Every record must be copied exactly, except that pictures are dropped.
----
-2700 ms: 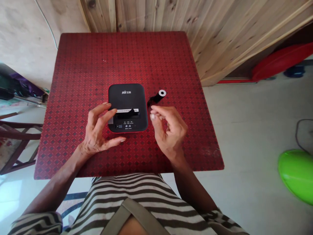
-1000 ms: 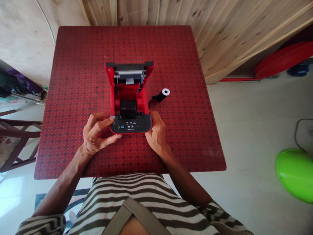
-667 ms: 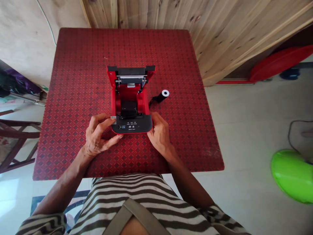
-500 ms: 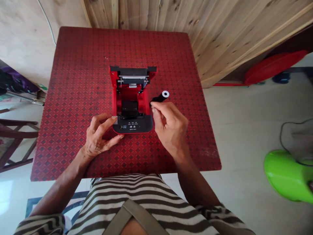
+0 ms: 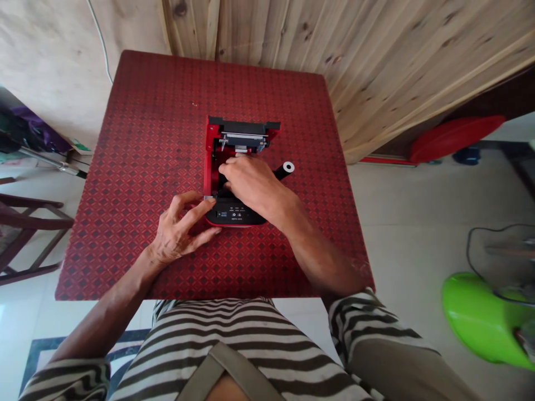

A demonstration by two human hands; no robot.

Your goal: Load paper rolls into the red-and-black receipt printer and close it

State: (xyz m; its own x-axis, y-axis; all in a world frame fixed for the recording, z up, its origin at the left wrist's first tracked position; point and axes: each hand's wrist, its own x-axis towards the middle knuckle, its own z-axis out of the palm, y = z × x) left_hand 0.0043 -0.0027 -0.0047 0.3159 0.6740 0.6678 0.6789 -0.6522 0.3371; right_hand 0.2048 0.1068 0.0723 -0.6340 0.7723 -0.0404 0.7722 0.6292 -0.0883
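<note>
On a red patterned desk [image 5: 146,139], roughly midway between its left and right edges and somewhat closer to the near edge than the far one, a small red and black device [image 5: 236,215] with a raised lid [image 5: 244,127] along its far side. Over the open bay, a right hand [image 5: 259,184], reaching in from the right with bent fingers; impossible to tell whether empty or closed on something dark inside. At the near left corner of the device, a left hand [image 5: 178,228], moderately spread, with a fingertip on top and the thumb by the front edge. Beyond the right wrist and toward the desk's right edge, a black roll [image 5: 288,167] with a white ring-shaped end, long axis slanting away to the right, nearer to the right hand than to the left. In all: one device, one roll outside it, two hands
</note>
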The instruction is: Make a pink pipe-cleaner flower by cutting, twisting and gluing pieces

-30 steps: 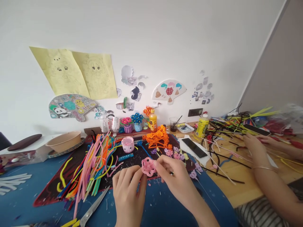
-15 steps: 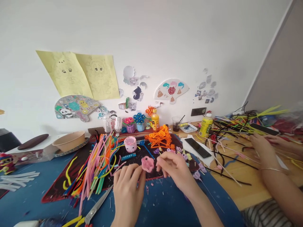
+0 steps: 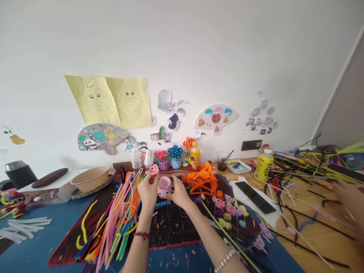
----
• Reply to the task:
-2700 ms: 
-1000 ms: 
-667 ms: 
-500 ms: 
+0 ms: 

A demonstration by two human hands; no robot.

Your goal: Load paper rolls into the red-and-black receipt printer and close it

State: (xyz m; its own x-axis, y-axis; all in a world frame fixed for the recording, z up, its origin at the left wrist's first tracked position; point and axes: each hand's wrist, its own x-axis towards the middle knuckle, its own z-axis out of the palm, y = z × x) left_hand 0.0043 -0.0027 -0.0047 0.3159 0.6740 0.6678 0.6789 -0.6522 0.3371; right_hand 0.2048 0.1068 0.0723 -0.6340 0.7723 -0.0404 0.7722 0.6292 -0.0883
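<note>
On a red patterned desk [image 5: 146,139], roughly midway between its left and right edges and somewhat closer to the near edge than the far one, a small red and black device [image 5: 236,215] with a raised lid [image 5: 244,127] along its far side. Over the open bay, a right hand [image 5: 259,184], reaching in from the right with bent fingers; impossible to tell whether empty or closed on something dark inside. At the near left corner of the device, a left hand [image 5: 178,228], moderately spread, with a fingertip on top and the thumb by the front edge. Beyond the right wrist and toward the desk's right edge, a black roll [image 5: 288,167] with a white ring-shaped end, long axis slanting away to the right, nearer to the right hand than to the left. In all: one device, one roll outside it, two hands
</note>
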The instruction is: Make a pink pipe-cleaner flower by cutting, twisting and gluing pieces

-30 steps: 
-15 steps: 
+0 steps: 

No additional output is required.